* [What the task requires]:
Stopping right after the line with "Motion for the", please reproduce the material below exactly from its first line.

* [Given information]:
= Beginning of Section =
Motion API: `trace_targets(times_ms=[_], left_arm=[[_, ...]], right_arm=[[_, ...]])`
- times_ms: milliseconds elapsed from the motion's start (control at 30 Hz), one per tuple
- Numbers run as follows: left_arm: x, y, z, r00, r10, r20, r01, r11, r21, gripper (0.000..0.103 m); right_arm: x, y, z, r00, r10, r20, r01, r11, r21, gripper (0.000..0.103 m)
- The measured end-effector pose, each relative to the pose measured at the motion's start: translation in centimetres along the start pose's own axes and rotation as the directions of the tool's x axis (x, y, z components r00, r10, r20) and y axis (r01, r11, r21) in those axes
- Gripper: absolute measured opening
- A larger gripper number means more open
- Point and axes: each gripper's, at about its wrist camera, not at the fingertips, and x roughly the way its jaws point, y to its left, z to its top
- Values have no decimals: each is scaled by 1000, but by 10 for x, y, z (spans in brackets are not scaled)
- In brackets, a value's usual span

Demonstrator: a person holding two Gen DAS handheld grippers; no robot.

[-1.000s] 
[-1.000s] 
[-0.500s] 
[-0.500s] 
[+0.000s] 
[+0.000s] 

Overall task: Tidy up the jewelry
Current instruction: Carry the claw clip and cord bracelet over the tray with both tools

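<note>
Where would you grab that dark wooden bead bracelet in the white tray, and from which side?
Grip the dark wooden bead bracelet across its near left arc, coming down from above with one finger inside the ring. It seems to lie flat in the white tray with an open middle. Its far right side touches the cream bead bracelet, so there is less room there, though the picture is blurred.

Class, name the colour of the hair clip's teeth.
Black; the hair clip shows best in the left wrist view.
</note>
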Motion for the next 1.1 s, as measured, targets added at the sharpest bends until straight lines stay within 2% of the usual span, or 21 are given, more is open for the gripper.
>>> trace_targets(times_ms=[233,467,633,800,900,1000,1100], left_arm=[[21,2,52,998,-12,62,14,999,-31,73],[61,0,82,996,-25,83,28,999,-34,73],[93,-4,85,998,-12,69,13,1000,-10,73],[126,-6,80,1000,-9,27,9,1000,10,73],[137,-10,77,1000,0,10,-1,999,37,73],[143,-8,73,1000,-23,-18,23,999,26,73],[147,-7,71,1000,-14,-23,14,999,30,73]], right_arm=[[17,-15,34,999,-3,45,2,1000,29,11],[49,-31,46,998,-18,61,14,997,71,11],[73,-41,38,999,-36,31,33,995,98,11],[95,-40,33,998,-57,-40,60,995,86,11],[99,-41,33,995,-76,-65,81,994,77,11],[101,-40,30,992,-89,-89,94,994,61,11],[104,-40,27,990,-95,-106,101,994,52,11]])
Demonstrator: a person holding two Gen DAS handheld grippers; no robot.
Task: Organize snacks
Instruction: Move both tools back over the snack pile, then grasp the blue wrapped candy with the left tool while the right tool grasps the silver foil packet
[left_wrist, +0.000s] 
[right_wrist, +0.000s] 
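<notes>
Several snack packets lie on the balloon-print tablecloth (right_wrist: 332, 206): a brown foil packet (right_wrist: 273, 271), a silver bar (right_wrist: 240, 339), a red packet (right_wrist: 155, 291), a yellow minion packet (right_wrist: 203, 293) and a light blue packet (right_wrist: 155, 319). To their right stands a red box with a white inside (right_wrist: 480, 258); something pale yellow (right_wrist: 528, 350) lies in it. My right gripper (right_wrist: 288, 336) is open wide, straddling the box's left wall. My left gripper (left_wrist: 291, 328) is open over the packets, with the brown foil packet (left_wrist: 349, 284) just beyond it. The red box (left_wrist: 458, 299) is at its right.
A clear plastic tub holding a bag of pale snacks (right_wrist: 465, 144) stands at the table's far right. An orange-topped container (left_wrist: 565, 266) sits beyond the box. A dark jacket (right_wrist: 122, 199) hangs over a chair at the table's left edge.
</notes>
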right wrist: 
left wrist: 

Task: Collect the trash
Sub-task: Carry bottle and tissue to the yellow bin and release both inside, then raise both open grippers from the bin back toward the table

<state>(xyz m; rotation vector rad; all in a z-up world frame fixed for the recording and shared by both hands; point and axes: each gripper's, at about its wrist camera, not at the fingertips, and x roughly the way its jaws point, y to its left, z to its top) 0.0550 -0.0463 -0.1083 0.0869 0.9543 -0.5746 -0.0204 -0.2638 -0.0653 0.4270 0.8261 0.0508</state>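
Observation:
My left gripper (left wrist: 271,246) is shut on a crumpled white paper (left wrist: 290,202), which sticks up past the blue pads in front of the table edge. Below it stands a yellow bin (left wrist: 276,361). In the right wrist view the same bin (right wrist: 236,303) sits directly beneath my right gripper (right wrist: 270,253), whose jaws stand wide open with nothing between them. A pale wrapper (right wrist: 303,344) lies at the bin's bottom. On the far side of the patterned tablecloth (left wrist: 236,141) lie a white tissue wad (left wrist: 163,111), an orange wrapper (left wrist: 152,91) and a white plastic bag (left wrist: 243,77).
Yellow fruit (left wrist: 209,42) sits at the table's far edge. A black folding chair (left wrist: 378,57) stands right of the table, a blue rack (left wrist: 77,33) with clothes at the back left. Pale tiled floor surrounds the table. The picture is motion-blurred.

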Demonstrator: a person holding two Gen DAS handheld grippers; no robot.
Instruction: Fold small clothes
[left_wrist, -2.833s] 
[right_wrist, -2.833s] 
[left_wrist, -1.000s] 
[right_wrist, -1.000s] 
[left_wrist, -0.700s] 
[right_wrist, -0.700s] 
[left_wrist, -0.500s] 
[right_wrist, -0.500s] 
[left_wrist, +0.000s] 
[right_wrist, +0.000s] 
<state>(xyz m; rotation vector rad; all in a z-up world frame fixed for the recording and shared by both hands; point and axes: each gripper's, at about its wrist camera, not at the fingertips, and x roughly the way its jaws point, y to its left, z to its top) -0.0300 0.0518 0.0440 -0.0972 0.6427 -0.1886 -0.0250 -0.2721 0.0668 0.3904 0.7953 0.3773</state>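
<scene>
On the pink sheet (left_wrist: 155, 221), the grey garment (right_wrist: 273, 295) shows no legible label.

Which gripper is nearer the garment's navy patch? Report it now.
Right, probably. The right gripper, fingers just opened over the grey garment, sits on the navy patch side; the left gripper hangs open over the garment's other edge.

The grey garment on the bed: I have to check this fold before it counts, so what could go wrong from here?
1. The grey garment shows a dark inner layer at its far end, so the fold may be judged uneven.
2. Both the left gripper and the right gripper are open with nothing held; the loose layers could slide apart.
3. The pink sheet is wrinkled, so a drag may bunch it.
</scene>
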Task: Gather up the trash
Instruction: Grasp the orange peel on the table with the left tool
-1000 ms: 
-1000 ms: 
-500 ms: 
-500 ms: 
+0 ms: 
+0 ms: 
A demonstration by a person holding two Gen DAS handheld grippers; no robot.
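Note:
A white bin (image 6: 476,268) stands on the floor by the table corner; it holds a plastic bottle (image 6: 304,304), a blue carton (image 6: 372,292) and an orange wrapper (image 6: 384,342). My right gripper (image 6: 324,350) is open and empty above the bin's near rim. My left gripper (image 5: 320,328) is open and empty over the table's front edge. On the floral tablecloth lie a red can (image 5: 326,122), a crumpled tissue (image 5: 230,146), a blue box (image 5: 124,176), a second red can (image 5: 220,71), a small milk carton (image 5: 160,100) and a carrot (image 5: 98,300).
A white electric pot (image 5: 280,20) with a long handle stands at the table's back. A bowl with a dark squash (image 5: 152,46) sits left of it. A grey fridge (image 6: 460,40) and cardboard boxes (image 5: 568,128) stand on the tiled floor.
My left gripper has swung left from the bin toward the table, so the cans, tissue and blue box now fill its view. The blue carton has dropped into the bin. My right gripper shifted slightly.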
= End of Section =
* [Answer space]:
Motion API: `trace_targets(times_ms=[_], left_arm=[[_, ...]], right_arm=[[_, ...]])`
- times_ms: milliseconds elapsed from the motion's start (control at 30 Hz), one per tuple
- Numbers run as follows: left_arm: x, y, z, r00, r10, r20, r01, r11, r21, gripper (0.000..0.103 m); right_arm: x, y, z, r00, r10, r20, r01, r11, r21, gripper (0.000..0.103 m)
- The measured end-effector pose, each relative to the pose measured at the motion's start: translation in centimetres along the start pose's own axes and rotation as the directions of the tool's x axis (x, y, z components r00, r10, r20) and y axis (r01, r11, r21) in those axes
- Gripper: absolute measured opening
- A larger gripper number means more open
- Point and axes: each gripper's, at about its wrist camera, not at the fingertips, and x roughly the way its jaws point, y to its left, z to its top
- Values have no decimals: each is scaled by 1000, but by 10 for x, y, z (spans in brackets are not scaled)
- In brackets, a value's usual span

Demonstrator: a person holding two Gen DAS handheld grippers; no robot.

[-1.000s] 
[-1.000s] 
[-0.500s] 
[-0.500s] 
[+0.000s] 
[+0.000s] 

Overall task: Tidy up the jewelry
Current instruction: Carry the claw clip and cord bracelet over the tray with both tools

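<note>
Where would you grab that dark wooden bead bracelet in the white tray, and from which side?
Grip the dark wooden bead bracelet across its near left arc, coming down from above with one finger inside the ring. It seems to lie flat in the white tray with an open middle. Its far right side touches the cream bead bracelet, so there is less room there, though the picture is blurred.

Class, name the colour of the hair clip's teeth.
Black; the hair clip shows best in the left wrist view.
</note>
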Motion for the next 1.1 s, as measured, targets added at the sharpest bends until straight lines stay within 2% of the usual span, or 21 are given, more is open for the gripper.

The exercise ends with this answer.